You have some potato chips. ("13 chips" goes on your tally.) You use the
toilet twice, flushing both times. ("7 gallons of water" goes on your tally.)
You're a bit hot, so I turn up the air conditioning. (I need to break out the
calculator, but "+$0.63 for AC" also goes on your tally.) You tell me about a
sad movie you watched recently. (This reminds me of a family problem I am
having, which is mentally taxing. Since I'll likely need an anxiety pill, I
add a fraction of the prescription cost to your tally.) You suggest a walk in
the park; we go out. Walking makes me thirsty, so I buy a bottle of water.

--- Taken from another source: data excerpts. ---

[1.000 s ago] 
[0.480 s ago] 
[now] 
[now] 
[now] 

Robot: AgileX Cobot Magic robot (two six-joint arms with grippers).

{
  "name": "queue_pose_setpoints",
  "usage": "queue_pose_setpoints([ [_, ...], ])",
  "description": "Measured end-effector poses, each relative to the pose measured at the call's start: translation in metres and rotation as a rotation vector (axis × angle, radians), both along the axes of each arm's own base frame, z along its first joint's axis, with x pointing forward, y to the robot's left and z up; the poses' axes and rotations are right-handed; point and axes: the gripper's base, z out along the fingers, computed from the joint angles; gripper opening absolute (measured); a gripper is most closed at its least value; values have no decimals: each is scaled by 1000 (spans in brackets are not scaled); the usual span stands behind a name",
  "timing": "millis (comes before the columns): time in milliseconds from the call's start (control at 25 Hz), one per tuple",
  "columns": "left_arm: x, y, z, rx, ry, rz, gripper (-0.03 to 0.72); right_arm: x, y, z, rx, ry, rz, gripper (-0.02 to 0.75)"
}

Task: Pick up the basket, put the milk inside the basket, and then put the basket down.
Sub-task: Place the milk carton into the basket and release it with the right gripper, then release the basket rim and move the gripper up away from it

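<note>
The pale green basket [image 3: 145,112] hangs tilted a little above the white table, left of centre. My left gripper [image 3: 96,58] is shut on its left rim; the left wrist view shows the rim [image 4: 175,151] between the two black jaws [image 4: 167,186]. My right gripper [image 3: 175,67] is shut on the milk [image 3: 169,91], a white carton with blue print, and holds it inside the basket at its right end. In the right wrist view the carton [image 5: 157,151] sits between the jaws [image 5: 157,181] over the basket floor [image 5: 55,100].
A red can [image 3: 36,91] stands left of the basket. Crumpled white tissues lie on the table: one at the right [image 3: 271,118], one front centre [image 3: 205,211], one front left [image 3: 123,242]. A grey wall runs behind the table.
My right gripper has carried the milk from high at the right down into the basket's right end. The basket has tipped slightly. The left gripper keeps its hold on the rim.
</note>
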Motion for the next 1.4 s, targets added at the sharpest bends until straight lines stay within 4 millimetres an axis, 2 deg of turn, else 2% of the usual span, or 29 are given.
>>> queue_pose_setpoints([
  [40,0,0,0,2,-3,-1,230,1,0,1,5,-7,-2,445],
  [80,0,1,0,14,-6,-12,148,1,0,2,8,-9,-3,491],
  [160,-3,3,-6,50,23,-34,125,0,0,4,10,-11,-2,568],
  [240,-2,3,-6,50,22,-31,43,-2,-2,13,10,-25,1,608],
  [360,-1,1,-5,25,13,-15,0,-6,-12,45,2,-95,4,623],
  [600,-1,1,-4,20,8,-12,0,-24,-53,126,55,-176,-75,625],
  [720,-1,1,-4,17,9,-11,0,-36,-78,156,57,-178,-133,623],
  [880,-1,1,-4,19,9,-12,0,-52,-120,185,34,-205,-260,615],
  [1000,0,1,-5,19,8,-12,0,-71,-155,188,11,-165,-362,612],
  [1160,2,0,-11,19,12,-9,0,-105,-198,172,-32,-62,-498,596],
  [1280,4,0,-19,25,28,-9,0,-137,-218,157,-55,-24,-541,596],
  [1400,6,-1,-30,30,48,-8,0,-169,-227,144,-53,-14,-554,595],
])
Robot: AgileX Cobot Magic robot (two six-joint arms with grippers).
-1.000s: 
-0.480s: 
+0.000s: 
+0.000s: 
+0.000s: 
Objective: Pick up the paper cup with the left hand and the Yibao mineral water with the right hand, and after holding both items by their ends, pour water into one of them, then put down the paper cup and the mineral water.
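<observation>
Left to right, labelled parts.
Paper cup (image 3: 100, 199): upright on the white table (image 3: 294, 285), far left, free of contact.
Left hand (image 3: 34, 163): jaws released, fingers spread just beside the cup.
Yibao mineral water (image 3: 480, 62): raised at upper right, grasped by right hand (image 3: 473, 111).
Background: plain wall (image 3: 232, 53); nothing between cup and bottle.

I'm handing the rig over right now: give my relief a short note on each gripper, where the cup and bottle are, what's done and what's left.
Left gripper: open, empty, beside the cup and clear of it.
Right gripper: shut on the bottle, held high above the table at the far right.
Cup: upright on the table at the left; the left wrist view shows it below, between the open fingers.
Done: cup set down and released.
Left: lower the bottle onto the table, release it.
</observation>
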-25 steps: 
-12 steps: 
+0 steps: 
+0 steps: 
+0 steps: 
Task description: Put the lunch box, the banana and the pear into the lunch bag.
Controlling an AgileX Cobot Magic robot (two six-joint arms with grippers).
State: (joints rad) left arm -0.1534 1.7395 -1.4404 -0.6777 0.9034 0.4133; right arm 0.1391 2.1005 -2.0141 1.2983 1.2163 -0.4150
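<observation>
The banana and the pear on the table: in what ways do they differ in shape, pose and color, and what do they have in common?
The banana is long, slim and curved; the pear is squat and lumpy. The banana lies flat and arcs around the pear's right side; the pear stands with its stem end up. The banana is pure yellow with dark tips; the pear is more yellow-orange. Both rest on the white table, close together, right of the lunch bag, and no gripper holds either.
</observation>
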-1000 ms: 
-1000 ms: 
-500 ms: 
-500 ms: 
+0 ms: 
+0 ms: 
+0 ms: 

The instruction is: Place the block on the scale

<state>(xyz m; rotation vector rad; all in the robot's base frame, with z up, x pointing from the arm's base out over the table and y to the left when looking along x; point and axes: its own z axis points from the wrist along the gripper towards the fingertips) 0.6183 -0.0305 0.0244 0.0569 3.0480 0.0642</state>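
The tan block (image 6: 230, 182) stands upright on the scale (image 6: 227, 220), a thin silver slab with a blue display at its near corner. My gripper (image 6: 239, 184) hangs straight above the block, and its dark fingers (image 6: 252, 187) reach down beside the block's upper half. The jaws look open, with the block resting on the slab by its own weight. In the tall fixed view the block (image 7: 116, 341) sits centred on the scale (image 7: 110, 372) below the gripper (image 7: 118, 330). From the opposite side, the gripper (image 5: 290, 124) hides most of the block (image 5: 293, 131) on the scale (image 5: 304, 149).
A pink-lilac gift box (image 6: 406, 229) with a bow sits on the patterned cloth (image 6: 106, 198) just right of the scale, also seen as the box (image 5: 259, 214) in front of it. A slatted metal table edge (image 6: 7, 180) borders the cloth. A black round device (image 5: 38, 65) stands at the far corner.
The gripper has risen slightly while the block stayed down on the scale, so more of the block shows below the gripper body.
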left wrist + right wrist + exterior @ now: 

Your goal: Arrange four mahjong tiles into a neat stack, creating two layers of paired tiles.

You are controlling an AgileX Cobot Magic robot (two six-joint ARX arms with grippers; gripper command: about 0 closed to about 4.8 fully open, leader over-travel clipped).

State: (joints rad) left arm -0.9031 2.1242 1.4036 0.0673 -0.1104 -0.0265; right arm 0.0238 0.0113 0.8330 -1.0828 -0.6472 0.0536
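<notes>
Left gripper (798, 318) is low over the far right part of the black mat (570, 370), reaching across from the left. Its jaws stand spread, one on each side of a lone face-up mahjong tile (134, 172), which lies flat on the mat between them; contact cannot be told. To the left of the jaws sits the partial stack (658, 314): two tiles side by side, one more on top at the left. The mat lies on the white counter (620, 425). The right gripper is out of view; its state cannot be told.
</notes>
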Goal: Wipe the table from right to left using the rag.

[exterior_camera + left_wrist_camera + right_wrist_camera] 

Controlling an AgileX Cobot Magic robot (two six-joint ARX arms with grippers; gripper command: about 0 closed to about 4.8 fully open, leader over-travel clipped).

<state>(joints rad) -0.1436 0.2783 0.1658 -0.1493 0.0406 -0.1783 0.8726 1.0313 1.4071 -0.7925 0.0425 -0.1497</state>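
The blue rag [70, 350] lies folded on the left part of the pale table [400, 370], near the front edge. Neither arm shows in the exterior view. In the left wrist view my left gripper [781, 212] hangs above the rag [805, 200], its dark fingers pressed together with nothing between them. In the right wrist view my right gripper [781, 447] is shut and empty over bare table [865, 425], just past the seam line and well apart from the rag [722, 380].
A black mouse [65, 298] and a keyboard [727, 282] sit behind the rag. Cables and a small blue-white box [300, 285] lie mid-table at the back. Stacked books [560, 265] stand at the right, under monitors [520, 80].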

(But since walking was your idea, I add "1 bottle of water" to your tally.)

Do any of the above come across as petty - or absurd - to you? If so, then
that will give you some idea of how someone might feel that splitting social
meal expenses down to the penny - and with a written record, to boot - feels
transactional. The point is everyone has a threshold where this kind of
Venmo'ing behavior goes from innocently equitable to distrustfully penny-
pinching.

Venmo'ing someone can be the equivalent of saying, "I don't trust that our
relationship will proceed in terms that will average out in such a way that is
fair to me." Insisting on Venmo'ing is a lot like insisting that your
significant other tell you their email password. If you have to insist this in
all cases, maybe rethink your relationship?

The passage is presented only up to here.